This is the persistent/union-find-style generalization the topic alludes to: the same smaller-into-larger schedule underlies DSU union-by-size, set merging, and segment-tree merging.

6. Cache Behaviour and the Hidden Constant¶

Asymptotics hide a large constant difference among the O(N log N) variants:

Per-node hash maps (naive small-to-large). Each insertion is a hash computation, a probe, possible rehash, and pointer-chasing through bucket arrays. Effective cost per insertion is tens of nanoseconds with frequent cache misses. The recursion stack holds many live maps, thrashing the L2/L3 cache.
Global array counter (DSU on tree). Each add is cnt[val[u]]++ plus two cntOfCount[] updates — three array accesses. With value compression to [0, U) and U small, these stay resident in cache. This is why DSU-on-tree routinely beats per-node merging by 3–8× despite identical O(N log N).
Euler-order locality. Adding a light subtree as the contiguous range [tin[v], tout[v]) walks order[] sequentially — a prefetch-friendly linear scan, far better than re-descending the tree (random pointer access).

Model 6.1 (Cache-aware cost). Let M be cache size in elements and B block size. The DSU-on-tree global counter incurs O(N log N / B) cache misses in the amortized I/O model when U ≤ M (counters stay cached) — versus O(N log N) misses for pointer-chasing maps. The constant, not the exponent, decides production viability.

Proposition 6.2 (Branch behaviour). The add/remove operations contain a data-dependent branch (if cnt[c] == 0). On adversarial inputs that alternate 0↔1 transitions, the branch predictor mispredicts at a rate approaching 50%, costing ~15–20 cycles per miss. Two mitigations: (a) make the update branchless using arithmetic on cnt[c] (e.g., distinct += (cnt[c] == 0) compiles to a setcc), and (b) keep cnt in a uint16/uint32 array so more counters fit per cache line. Neither changes the asymptotics; both can halve wall-clock on hot loops.

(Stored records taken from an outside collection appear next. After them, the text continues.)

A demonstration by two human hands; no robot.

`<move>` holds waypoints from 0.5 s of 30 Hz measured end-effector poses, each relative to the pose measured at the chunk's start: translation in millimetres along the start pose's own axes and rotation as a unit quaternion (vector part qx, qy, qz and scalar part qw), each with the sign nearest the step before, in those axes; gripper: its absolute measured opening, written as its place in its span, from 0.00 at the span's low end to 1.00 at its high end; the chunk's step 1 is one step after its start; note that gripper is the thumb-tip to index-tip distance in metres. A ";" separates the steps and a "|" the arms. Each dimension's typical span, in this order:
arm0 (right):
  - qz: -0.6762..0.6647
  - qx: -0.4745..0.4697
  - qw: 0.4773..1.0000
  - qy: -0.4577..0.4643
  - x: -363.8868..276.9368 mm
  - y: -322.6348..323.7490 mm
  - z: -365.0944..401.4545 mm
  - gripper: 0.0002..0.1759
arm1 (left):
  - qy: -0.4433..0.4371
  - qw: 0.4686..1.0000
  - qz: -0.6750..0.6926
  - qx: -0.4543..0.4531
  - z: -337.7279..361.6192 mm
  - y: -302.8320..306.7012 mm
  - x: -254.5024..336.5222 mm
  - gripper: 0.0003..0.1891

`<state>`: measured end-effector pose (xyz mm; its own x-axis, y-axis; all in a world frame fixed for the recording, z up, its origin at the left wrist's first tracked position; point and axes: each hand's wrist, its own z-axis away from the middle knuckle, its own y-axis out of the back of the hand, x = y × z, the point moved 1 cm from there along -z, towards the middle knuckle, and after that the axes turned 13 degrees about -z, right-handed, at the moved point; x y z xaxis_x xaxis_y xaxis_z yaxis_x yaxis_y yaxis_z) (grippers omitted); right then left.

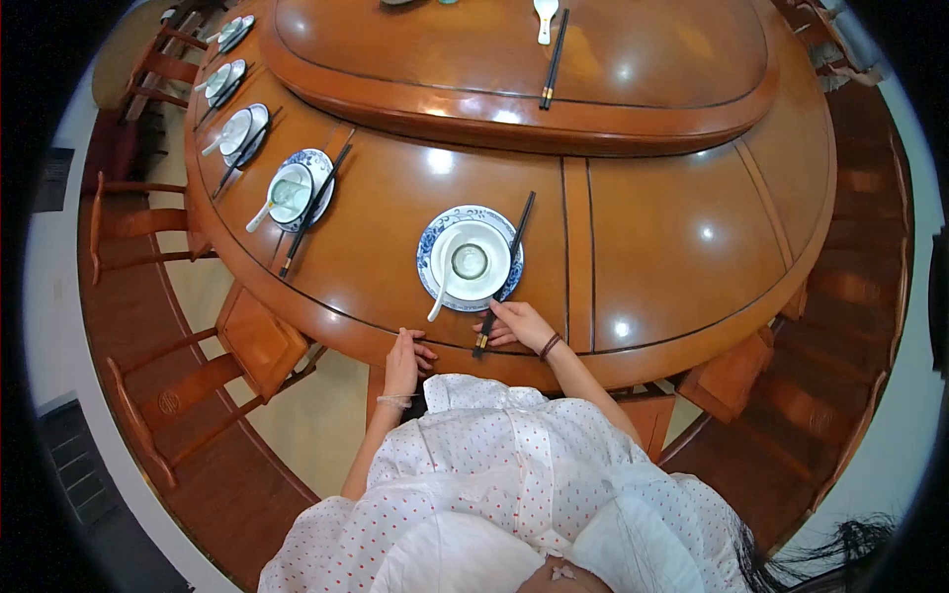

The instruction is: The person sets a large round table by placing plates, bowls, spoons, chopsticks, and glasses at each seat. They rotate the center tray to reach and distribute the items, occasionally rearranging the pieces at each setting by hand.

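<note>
In the head view, my right hand (519, 324) has its thumb and fingers around the lower part of a pair of black chopsticks (521, 219). They lie slanted over the right side of a blue-and-white plate (428, 275). On that plate sits a white bowl (451, 235) with a small clear glass (469, 261) inside. A white spoon (438, 301) points toward me at the plate's lower left. My left hand (403, 362) rests at the table's near edge, fingers loosely extended and holding nothing.
More place settings with plates (318, 168) line the round wooden table's (504, 178) left side. A raised turntable (415, 59) carries another white spoon (545, 22) and black chopsticks (556, 59). Wooden chairs (259, 341) stand around the rim.
</note>
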<state>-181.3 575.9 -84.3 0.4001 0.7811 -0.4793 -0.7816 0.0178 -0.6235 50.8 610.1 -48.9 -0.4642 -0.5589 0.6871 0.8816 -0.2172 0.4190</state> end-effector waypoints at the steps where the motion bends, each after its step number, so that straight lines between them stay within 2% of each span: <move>1: -0.002 0.017 1.000 -0.005 0.7 0.2 -0.5 0.24 | -0.006 1.000 -0.010 -0.001 -0.1 1.8 -0.3 0.28; 3: -0.014 0.015 1.000 0.014 4.3 1.2 3.1 0.24 | -0.015 1.000 -0.018 0.003 2.1 6.4 0.2 0.30; 5: 0.030 0.072 0.997 0.028 6.3 5.8 5.8 0.23 | -0.068 0.996 -0.025 0.044 2.1 14.1 7.4 0.26; 6: 0.043 0.087 0.994 0.046 1.2 6.5 14.1 0.22 | -0.095 0.993 -0.006 0.071 -3.0 19.7 4.0 0.20; 7: 0.057 0.101 0.991 0.065 -7.6 6.4 25.9 0.21 | -0.104 0.991 -0.002 0.080 -10.0 28.4 15.4 0.20; 9: 0.095 0.171 0.970 0.147 -25.3 9.2 45.2 0.18 | -0.164 0.969 -0.039 0.181 -17.3 54.5 50.1 0.16; 11: 0.143 0.277 0.920 0.236 -57.6 5.0 56.0 0.15 | -0.282 0.912 -0.169 0.245 -45.0 83.5 90.3 0.11; 12: 0.178 0.294 0.889 0.304 -75.4 -2.2 54.7 0.15 | -0.351 0.861 -0.251 0.271 -63.9 94.8 112.7 0.11; 13: 0.212 0.310 0.850 0.368 -96.1 -12.8 49.9 0.16 | -0.389 0.838 -0.283 0.258 -81.5 102.3 140.0 0.12; 15: 0.264 0.256 0.802 0.471 -144.0 -54.9 24.7 0.16 | -0.467 0.769 -0.372 0.228 -132.8 110.4 186.1 0.19</move>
<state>-207.8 477.8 34.2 -0.0557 -0.0493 -0.9972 -0.9588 0.2815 0.0396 73.1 375.8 46.4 -0.8718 0.4496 0.1944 0.3208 0.2242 0.9202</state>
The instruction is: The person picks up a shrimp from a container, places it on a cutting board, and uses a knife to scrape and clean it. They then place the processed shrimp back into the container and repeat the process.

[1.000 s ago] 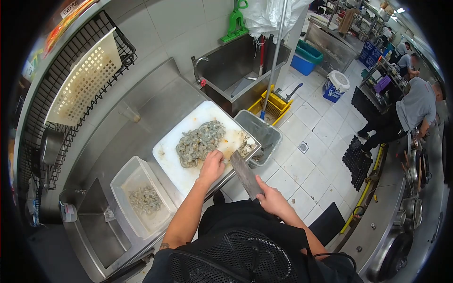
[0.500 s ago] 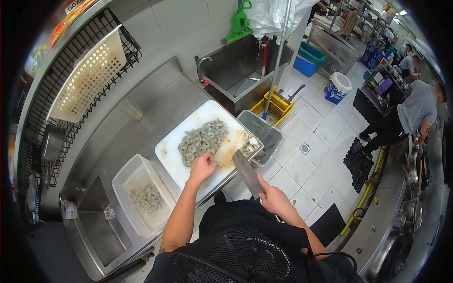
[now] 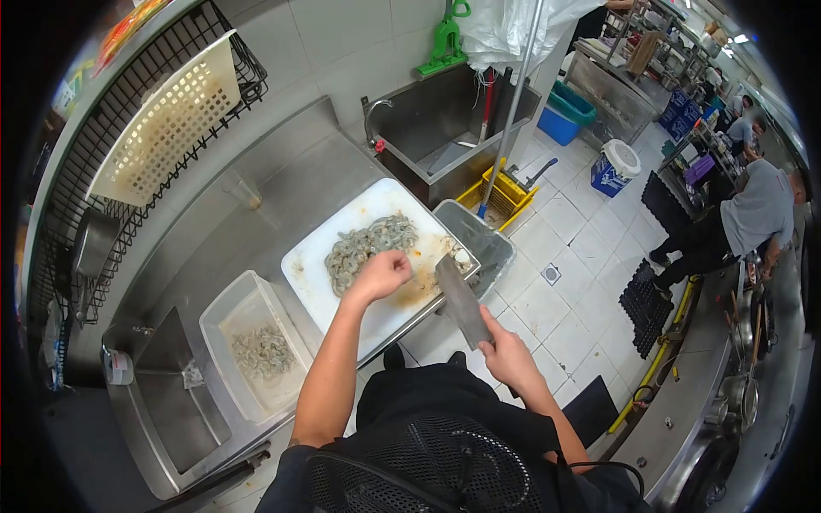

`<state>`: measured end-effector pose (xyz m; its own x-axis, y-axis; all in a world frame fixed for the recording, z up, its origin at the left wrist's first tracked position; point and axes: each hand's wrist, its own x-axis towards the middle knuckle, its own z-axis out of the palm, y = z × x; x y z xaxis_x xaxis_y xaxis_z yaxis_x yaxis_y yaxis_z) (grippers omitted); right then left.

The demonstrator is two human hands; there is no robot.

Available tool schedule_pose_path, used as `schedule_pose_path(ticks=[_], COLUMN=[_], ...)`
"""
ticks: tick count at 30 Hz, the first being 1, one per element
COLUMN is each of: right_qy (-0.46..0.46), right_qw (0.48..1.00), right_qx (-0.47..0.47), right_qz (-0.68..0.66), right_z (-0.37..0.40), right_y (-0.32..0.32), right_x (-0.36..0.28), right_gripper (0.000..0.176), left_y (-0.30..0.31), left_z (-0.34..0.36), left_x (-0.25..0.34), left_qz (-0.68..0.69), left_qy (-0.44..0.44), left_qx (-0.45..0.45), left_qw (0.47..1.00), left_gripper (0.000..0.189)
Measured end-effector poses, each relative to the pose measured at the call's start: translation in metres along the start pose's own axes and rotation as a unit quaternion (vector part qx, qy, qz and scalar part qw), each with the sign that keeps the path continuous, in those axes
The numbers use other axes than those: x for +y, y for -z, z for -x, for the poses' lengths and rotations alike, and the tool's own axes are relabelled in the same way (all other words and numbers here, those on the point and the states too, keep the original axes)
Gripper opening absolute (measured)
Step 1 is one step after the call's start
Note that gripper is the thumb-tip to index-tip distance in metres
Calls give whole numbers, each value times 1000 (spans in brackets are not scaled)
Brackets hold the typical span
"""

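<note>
A pile of grey peeled shrimp (image 3: 363, 243) lies on a white cutting board (image 3: 312, 286). Over the board's near side, at the pile's lower edge, is my left hand (image 3: 383, 275), its fingers curled closed; whether anything small is between them is hidden. My right hand (image 3: 510, 352) grips a wide-bladed cleaver (image 3: 462, 301), its blade pointing up and left past the board's right edge. Shell scraps (image 3: 457, 252) lie at the board's right corner. Left of the board, a white plastic tub (image 3: 256, 389) holds more shrimp (image 3: 262, 352).
A grey bin (image 3: 492, 248) stands beside the board's right corner, near a yellow mop bucket (image 3: 506, 195). Behind is a deep sink (image 3: 445, 128); a smaller sink (image 3: 184, 406) is at left. A co-worker (image 3: 757, 209) stands at the right counter.
My left hand has lifted slightly and moved right, away from the board's near side. My right hand and the cleaver have shifted a little right.
</note>
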<state>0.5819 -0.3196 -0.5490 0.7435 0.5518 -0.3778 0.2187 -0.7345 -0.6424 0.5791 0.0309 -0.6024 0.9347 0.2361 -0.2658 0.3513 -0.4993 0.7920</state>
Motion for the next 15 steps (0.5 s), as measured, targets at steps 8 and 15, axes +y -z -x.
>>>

Proposition 6.3 (Why per-node maps thrash). In the naive form, at recursion depth d there are up to d live hash maps on the stack, each with its own bucket array. The working set is Σ_{live maps} bucket_capacity, which can exceed L2 even when the data fits, because hash maps over-allocate (load factor < 1) and pad. Empirically the naive form's last-level-cache miss rate is 3–10× the DSU-on-tree form's on the same logical workload, which is the dominant term in the observed 3–8× wall-clock gap.

7. Average-Case and Best-Case Analysis¶

Best case (chain / "bamboo"). A path graph has exactly one heavy path and zero light edges below the root. By Theorem 3.1, total adds = N + 0 = N: DSU on tree is Θ(N). The merge form is likewise Θ(N) (each merge is {x} into a growing set, smaller-into-larger keeps the singleton as smaller). The adversarial O(N²) case for the naive un-checked merge becomes the best case once the size check is present — a striking illustration of why the check matters.

Best case for adversary against naive (no check). A chain where you always merge the big accumulated set into the next singleton: Θ(N²).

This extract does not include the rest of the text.